Locate each line of the material that contains "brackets", then return it.
• • • •
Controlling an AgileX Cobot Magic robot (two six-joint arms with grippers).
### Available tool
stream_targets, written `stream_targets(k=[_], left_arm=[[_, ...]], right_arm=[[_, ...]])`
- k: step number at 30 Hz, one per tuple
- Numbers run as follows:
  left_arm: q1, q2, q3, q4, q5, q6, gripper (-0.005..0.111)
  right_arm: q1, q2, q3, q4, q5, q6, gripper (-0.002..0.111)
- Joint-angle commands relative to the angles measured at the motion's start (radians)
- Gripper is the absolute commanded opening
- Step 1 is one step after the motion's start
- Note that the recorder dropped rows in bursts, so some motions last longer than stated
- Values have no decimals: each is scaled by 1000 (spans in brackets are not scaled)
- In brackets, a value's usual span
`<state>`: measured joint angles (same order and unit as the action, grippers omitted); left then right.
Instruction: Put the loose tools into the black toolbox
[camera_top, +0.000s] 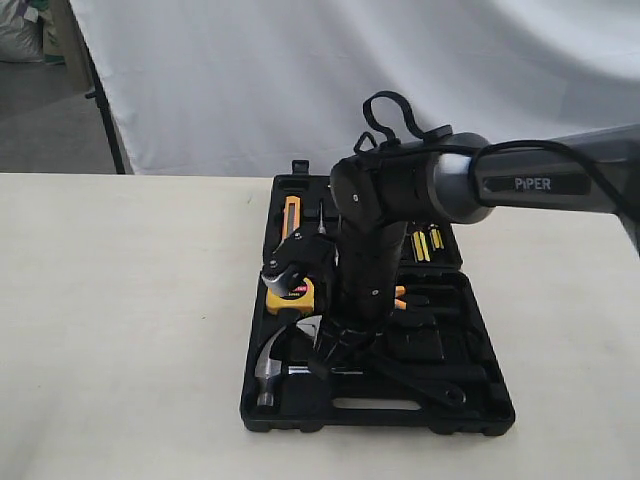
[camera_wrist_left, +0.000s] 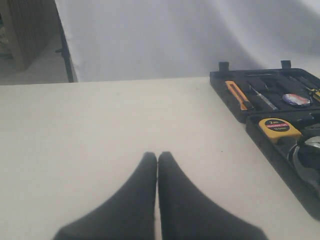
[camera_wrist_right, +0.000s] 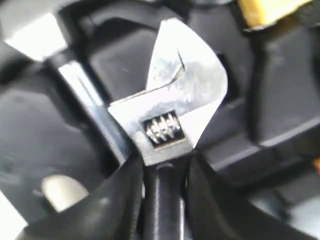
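A white sheet hangs behind a pale surface (camera_top: 120, 300), on which the toolbox (camera_top: 480, 412) lies open, both halves flat. The right arm reaches across over the near half. Its jaws are clamped on the wrench (camera_wrist_right: 180, 100), gripping the black handle just under the silver head. The rest of the handle trails toward the box's front edge. I cannot tell whether it is seated in a recess or only resting on the ridges. The hammer (camera_top: 270, 365) lies in the same half, its claw and shaft just beside the grasp. The left jaws are together and empty, over bare surface well apart from the box.

The likely trouble is placement. With the hold so near the head, the long handle can pivot in the jaws, so the wrench may come down skewed. It could then lie across the hammer's shaft or a moulded ridge and sit proud of the tray. Pressing lower to correct this risks the jaws striking the hammer or the plastic. Such a knock could shove the light box along the surface.
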<state>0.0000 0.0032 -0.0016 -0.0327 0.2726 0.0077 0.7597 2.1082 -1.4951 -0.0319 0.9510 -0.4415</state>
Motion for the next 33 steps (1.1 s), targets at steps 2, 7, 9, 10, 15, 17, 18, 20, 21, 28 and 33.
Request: stream_targets(k=[2, 7, 9, 10, 15, 17, 18, 20, 21, 28, 33], left_arm=[[-1, -3, 2, 2, -2, -8, 1], [-1, -3, 2, 2, -2, -8, 1], [-1, -3, 2, 2, -2, -8, 1], [-1, -3, 2, 2, -2, -8, 1], [-1, -3, 2, 2, -2, -8, 1], [-1, -3, 2, 2, -2, -8, 1], [-1, -3, 2, 2, -2, -8, 1], [-1, -3, 2, 2, -2, -8, 1], [-1, -3, 2, 2, -2, -8, 1], [-1, -3, 2, 2, -2, -8, 1], [-1, -3, 2, 2, -2, -8, 1]], right_arm=[[-2, -26, -50, -110, 27, -42, 0], [-2, -26, -96, -112, 47, -180, 0], [-2, -26, -99, -112, 46, -258, 0], [-2, -26, -99, -112, 46, -306, 0], [-2, -13, -97, -139, 20, -418, 0], [-2, -7, -97, -170, 18, -425, 0], [-2, 2, -97, -181, 22, -427, 0], [-2, 18, -97, -181, 29, -439, 0], [-2, 29, -97, -181, 31, -448, 0], [-2, 71, -97, -181, 38, -462, 0], [-2, 70, -97, -177, 42, -454, 0]])
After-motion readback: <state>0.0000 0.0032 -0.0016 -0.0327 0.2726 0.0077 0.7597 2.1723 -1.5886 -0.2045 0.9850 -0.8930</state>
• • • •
- EXPECTED ANSWER:
- Values have no decimals: each is scaled by 1000 (spans in brackets are not scaled)
- In brackets, a value's usual span

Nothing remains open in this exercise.